[Items from a dataset]
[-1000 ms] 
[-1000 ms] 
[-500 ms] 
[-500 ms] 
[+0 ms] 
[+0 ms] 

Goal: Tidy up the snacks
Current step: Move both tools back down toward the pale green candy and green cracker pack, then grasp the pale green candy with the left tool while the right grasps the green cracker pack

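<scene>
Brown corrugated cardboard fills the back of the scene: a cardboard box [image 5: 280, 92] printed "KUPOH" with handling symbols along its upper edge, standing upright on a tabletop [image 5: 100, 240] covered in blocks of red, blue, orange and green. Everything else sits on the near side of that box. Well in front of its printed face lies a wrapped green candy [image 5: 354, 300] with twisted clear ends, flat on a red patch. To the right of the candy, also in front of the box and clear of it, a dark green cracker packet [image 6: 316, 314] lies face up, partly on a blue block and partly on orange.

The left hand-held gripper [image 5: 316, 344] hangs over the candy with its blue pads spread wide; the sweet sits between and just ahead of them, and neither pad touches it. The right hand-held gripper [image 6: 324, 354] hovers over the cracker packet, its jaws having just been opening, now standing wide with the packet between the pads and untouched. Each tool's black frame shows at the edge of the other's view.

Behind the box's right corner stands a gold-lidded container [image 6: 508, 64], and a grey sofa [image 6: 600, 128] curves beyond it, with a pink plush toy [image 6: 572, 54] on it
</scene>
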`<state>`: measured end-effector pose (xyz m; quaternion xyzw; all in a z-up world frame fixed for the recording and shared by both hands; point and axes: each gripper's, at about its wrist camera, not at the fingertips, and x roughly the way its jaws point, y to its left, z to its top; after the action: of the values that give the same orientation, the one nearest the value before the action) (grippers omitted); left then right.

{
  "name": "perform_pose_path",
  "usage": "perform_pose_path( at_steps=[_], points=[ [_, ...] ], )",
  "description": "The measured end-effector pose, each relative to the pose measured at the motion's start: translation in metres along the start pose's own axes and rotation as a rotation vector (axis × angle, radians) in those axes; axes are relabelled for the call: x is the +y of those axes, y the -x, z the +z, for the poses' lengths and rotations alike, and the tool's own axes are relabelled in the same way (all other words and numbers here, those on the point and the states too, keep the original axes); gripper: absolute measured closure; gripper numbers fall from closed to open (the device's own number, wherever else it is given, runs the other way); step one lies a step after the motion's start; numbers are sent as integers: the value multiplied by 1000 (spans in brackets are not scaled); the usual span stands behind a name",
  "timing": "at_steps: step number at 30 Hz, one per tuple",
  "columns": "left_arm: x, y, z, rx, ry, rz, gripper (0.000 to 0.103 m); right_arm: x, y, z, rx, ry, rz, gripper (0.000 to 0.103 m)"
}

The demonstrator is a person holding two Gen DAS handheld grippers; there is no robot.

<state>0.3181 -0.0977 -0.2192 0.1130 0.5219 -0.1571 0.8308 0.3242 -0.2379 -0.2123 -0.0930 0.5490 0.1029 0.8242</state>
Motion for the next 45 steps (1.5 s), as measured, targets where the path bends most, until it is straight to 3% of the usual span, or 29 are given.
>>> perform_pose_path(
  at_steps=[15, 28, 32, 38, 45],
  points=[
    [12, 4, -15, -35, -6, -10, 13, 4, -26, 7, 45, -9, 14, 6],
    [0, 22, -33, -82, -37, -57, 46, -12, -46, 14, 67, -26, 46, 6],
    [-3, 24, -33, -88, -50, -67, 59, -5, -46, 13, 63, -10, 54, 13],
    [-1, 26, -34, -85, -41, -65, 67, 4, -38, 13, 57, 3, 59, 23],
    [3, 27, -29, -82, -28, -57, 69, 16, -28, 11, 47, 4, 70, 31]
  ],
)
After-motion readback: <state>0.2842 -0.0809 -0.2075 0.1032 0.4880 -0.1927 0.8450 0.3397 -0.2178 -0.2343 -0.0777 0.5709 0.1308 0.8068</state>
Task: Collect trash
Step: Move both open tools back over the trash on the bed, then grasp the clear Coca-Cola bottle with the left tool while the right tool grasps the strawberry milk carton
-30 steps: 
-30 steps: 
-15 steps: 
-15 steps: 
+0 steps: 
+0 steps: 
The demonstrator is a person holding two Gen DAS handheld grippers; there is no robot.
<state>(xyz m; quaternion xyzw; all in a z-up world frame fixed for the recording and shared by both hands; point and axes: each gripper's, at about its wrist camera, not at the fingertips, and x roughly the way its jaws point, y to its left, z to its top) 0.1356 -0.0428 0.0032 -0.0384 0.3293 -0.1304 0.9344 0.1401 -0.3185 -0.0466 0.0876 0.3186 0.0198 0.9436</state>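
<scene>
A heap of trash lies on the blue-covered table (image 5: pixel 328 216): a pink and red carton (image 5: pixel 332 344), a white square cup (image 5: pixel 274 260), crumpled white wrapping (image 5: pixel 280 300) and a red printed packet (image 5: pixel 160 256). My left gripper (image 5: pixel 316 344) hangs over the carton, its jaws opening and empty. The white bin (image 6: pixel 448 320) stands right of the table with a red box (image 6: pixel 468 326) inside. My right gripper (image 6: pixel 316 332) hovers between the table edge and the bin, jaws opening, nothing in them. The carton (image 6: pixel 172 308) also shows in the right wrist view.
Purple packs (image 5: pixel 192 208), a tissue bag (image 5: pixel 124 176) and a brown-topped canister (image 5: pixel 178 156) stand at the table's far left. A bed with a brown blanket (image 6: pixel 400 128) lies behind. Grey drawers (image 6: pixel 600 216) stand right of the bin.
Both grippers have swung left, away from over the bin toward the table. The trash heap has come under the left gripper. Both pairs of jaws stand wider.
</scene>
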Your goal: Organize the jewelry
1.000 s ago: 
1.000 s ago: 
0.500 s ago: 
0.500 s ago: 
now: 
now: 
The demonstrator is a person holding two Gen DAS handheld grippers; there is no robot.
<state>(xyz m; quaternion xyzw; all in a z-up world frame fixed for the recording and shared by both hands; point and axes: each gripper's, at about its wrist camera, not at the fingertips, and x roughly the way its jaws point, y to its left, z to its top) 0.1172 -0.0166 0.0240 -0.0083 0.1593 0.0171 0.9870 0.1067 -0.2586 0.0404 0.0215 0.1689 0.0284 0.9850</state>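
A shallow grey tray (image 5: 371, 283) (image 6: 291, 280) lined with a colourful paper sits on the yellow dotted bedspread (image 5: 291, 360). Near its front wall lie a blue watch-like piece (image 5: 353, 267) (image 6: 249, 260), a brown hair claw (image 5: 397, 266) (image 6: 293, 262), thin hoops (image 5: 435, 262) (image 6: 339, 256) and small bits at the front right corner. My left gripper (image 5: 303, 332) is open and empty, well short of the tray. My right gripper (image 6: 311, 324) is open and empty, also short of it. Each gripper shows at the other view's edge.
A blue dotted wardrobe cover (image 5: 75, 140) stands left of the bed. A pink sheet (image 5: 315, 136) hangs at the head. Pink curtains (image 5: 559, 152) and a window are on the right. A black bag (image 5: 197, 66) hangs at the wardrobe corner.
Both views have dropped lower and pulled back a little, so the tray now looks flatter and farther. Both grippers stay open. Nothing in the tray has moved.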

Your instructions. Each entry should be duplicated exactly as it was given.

Task response.
[-1000 ms] 
[-1000 ms] 
[-500 ms] 
[-500 ms] 
[+0 ms] 
[+0 ms] 

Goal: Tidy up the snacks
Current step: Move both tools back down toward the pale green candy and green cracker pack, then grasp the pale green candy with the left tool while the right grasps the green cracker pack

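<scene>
Brown corrugated cardboard fills the back of the scene: a cardboard box [image 5: 280, 92] printed "KUPOH" with handling symbols along its upper edge, standing upright on a tabletop [image 5: 100, 240] covered in blocks of red, blue, orange and green. Everything else sits on the near side of that box. Well in front of its printed face lies a wrapped green candy [image 5: 354, 300] with twisted clear ends, flat on a red patch. To the right of the candy, also in front of the box and clear of it, a dark green cracker packet [image 6: 316, 314] lies face up, partly on a blue block and partly on orange.

The left hand-held gripper [image 5: 316, 344] hangs over the candy with its blue pads spread wide; the sweet sits between and just ahead of them, and neither pad touches it. The right hand-held gripper [image 6: 324, 354] hovers over the cracker packet, its jaws having just been opening, now standing wide with the packet between the pads and untouched. Each tool's black frame shows at the edge of the other's view.

Behind the box's right corner stands a gold-lidded container [image 6: 508, 64], and a grey sofa [image 6: 600, 128] curves beyond it, with a pink plush toy [image 6: 572, 54] on it
</scene>
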`<state>`: measured end-effector pose (xyz m; quaternion xyzw; all in a z-up world frame fixed for the recording and shared by both hands; point and axes: each gripper's, at about its wrist camera, not at the fingertips, and x roughly the way its jaws point, y to its left, z to its top; after the action: of the values that give the same orientation, the one nearest the value before the action) (grippers omitted); left then right.

{
  "name": "perform_pose_path",
  "usage": "perform_pose_path( at_steps=[_], points=[ [_, ...] ], )",
  "description": "The measured end-effector pose, each relative to the pose measured at the motion's start: translation in metres along the start pose's own axes and rotation as a rotation vector (axis × angle, radians) in those axes; axes are relabelled for the call: x is the +y of those axes, y the -x, z the +z, for the poses' lengths and rotations alike, and the tool's own axes are relabelled in the same way (all other words and numbers here, those on the point and the states too, keep the original axes); gripper: absolute measured closure; gripper numbers fall from closed to open (the device's own number, wherever else it is given, runs the other way); step one lies a step after the motion's start; numbers are sent as integers: the value multiplied by 1000 (spans in brackets are not scaled); the usual span stands behind a name",
  "timing": "at_steps: step number at 30 Hz, one per tuple",
  "columns": "left_arm: x, y, z, rx, ry, rz, gripper (0.000 to 0.103 m); right_arm: x, y, z, rx, ry, rz, gripper (0.000 to 0.103 m)"
}

The demonstrator is a person holding two Gen DAS handheld grippers; there is no robot.

<state>0.3181 -0.0977 -0.2192 0.1130 0.5219 -0.1571 0.8308 0.3242 -0.2379 -0.2123 -0.0930 0.5490 0.1029 0.8242</state>
Motion for the next 45 steps (1.5 s), as measured, targets where the path bends most, until it is straight to 3% of the usual span, or 29 are given.
>>> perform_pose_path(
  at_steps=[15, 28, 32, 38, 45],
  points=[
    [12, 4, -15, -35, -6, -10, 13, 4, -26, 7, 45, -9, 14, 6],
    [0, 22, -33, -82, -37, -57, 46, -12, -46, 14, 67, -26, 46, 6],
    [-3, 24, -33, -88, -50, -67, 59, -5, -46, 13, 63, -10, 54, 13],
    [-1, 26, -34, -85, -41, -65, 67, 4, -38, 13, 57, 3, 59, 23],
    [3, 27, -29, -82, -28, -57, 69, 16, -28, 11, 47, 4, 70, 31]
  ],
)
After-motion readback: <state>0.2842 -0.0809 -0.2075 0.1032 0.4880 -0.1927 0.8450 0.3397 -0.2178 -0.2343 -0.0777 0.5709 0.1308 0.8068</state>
Task: Collect trash
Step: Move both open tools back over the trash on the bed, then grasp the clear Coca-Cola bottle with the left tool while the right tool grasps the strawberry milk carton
-30 steps: 
-30 steps: 
-15 steps: 
-15 steps: 
+0 steps: 
+0 steps: 
The demonstrator is a person holding two Gen DAS handheld grippers; there is no robot.
<state>(xyz m; quaternion xyzw; all in a z-up world frame fixed for the recording and shared by both hands; point and axes: each gripper's, at about its wrist camera, not at the fingertips, and x roughly the way its jaws point, y to its left, z to its top) 0.1356 -0.0428 0.0032 -0.0384 0.3293 -0.1304 0.9344 0.1401 -0.3185 -0.0466 0.0876 0.3186 0.0198 0.9436</state>
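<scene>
A heap of trash lies on the blue-covered table (image 5: pixel 328 216): a pink and red carton (image 5: pixel 332 344), a white square cup (image 5: pixel 274 260), crumpled white wrapping (image 5: pixel 280 300) and a red printed packet (image 5: pixel 160 256). My left gripper (image 5: pixel 316 344) hangs over the carton, its jaws opening and empty. The white bin (image 6: pixel 448 320) stands right of the table with a red box (image 6: pixel 468 326) inside. My right gripper (image 6: pixel 316 332) hovers between the table edge and the bin, jaws opening, nothing in them. The carton (image 6: pixel 172 308) also shows in the right wrist view.
Purple packs (image 5: pixel 192 208), a tissue bag (image 5: pixel 124 176) and a brown-topped canister (image 5: pixel 178 156) stand at the table's far left. A bed with a brown blanket (image 6: pixel 400 128) lies behind. Grey drawers (image 6: pixel 600 216) stand right of the bin.
Both grippers have swung left, away from over the bin toward the table. The trash heap has come under the left gripper. Both pairs of jaws stand wider.
</scene>
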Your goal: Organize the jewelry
1.000 s ago: 
1.000 s ago: 
0.500 s ago: 
0.500 s ago: 
now: 
now: 
The demonstrator is a person holding two Gen DAS handheld grippers; there is no robot.
<state>(xyz m; quaternion xyzw; all in a z-up world frame fixed for the recording and shared by both hands; point and axes: each gripper's, at about its wrist camera, not at the fingertips, and x roughly the way its jaws point, y to its left, z to its top) 0.1172 -0.0166 0.0240 -0.0083 0.1593 0.0171 0.9870 0.1067 -0.2586 0.0404 0.0215 0.1689 0.0284 0.9850</state>
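A shallow grey tray (image 5: 371, 283) (image 6: 291, 280) lined with a colourful paper sits on the yellow dotted bedspread (image 5: 291, 360). Near its front wall lie a blue watch-like piece (image 5: 353, 267) (image 6: 249, 260), a brown hair claw (image 5: 397, 266) (image 6: 293, 262), thin hoops (image 5: 435, 262) (image 6: 339, 256) and small bits at the front right corner. My left gripper (image 5: 303, 332) is open and empty, well short of the tray. My right gripper (image 6: 311, 324) is open and empty, also short of it. Each gripper shows at the other view's edge.
A blue dotted wardrobe cover (image 5: 75, 140) stands left of the bed. A pink sheet (image 5: 315, 136) hangs at the head. Pink curtains (image 5: 559, 152) and a window are on the right. A black bag (image 5: 197, 66) hangs at the wardrobe corner.
Both views have dropped lower and pulled back a little, so the tray now looks flatter and farther. Both grippers stay open. Nothing in the tray has moved.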

This output is complete.